Directions for this task -> Nothing may be dropped or altered: reproduce all the data.

Data shown ->
= = = = =
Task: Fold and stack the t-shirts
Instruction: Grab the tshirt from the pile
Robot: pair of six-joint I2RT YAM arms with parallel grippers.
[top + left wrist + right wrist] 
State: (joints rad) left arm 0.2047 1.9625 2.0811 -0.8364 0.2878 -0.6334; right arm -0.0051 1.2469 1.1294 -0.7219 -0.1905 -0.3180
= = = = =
Exercise response ->
Task: Fold and stack the t-shirts
Instruction: Grab the tshirt from the pile
Robot: pair of six-joint I2RT YAM arms with parallel grippers.
[top + left wrist + right wrist] 
State: (joints rad) left arm 0.2047 1.9625 2.0811 -0.8364 0.2878 -0.6334; right arm -0.0051 1.2469 1.1294 -0.7219 -0.1905 -0.3180

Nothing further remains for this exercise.